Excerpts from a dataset
+ + + + +

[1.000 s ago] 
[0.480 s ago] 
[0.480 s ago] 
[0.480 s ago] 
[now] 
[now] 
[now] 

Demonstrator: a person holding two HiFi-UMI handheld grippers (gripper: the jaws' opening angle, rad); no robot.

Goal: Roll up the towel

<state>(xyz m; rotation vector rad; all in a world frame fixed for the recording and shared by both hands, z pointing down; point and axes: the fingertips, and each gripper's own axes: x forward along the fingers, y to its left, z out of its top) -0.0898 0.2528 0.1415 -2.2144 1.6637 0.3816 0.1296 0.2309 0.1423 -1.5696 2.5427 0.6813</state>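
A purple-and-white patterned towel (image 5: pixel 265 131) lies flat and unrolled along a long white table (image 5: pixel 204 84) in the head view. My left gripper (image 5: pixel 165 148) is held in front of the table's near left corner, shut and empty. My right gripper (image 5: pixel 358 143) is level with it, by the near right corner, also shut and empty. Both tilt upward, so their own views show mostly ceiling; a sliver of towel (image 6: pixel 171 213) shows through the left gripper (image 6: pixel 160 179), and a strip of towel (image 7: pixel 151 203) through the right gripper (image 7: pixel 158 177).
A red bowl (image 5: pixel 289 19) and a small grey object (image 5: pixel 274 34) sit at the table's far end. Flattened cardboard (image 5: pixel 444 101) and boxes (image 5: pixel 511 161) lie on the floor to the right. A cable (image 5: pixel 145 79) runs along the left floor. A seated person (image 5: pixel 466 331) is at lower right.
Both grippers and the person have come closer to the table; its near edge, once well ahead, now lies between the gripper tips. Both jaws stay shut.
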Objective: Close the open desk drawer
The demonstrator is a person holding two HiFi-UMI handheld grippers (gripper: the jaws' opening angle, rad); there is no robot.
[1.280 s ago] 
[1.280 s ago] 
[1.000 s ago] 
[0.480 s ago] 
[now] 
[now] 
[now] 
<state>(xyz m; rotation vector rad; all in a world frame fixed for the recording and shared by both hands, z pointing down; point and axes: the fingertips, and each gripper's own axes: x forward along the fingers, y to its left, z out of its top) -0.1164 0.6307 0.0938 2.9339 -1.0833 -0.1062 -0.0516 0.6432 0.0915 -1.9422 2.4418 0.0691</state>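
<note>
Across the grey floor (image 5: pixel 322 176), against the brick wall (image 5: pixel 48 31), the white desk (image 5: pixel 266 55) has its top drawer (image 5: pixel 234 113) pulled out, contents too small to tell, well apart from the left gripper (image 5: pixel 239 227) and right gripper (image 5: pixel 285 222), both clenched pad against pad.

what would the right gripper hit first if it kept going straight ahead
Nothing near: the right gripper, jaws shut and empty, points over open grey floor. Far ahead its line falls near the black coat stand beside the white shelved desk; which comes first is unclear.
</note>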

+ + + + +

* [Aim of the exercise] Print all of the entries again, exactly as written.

* [Finished task]
[1.000 s ago] 
[0.480 s ago] 
[0.480 s ago] 
[0.480 s ago] 
[now] 
[now] 
[now] 

Demonstrator: a person holding two HiFi-UMI handheld grippers (gripper: the jaws' opening angle, rad); no robot.

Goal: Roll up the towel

<state>(xyz m; rotation vector rad; all in a world frame fixed for the recording and shared by both hands, z pointing down; point and axes: the fingertips, and each gripper's own axes: x forward along the fingers, y to its left, z out of its top) -0.0898 0.2528 0.1415 -2.2144 1.6637 0.3816 0.1296 0.2309 0.1423 -1.5696 2.5427 0.6813</state>
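A purple-and-white patterned towel (image 5: pixel 265 131) lies flat and unrolled along a long white table (image 5: pixel 204 84) in the head view. My left gripper (image 5: pixel 165 148) is held in front of the table's near left corner, shut and empty. My right gripper (image 5: pixel 358 143) is level with it, by the near right corner, also shut and empty. Both tilt upward, so their own views show mostly ceiling; a sliver of towel (image 6: pixel 171 213) shows through the left gripper (image 6: pixel 160 179), and a strip of towel (image 7: pixel 151 203) through the right gripper (image 7: pixel 158 177).
A red bowl (image 5: pixel 289 19) and a small grey object (image 5: pixel 274 34) sit at the table's far end. Flattened cardboard (image 5: pixel 444 101) and boxes (image 5: pixel 511 161) lie on the floor to the right. A cable (image 5: pixel 145 79) runs along the left floor. A seated person (image 5: pixel 466 331) is at lower right.
Both grippers and the person have come closer to the table; its near edge, once well ahead, now lies between the gripper tips. Both jaws stay shut.
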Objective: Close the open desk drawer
The demonstrator is a person holding two HiFi-UMI handheld grippers (gripper: the jaws' opening angle, rad); there is no robot.
[1.280 s ago] 
[1.280 s ago] 
[1.000 s ago] 
[0.480 s ago] 
[now] 
[now] 
[now] 
<state>(xyz m; rotation vector rad; all in a world frame fixed for the recording and shared by both hands, z pointing down; point and axes: the fingertips, and each gripper's own axes: x forward along the fingers, y to its left, z out of its top) -0.1164 0.6307 0.0938 2.9339 -1.0833 -0.1062 -0.0516 0.6432 0.0915 -1.9422 2.4418 0.0691</state>
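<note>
Across the grey floor (image 5: pixel 322 176), against the brick wall (image 5: pixel 48 31), the white desk (image 5: pixel 266 55) has its top drawer (image 5: pixel 234 113) pulled out, contents too small to tell, well apart from the left gripper (image 5: pixel 239 227) and right gripper (image 5: pixel 285 222), both clenched pad against pad.

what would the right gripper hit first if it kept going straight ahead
Nothing near: the right gripper, jaws shut and empty, points over open grey floor. Far ahead its line falls near the black coat stand beside the white shelved desk; which comes first is unclear.
</note>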

No further output is required, since the answer is complete.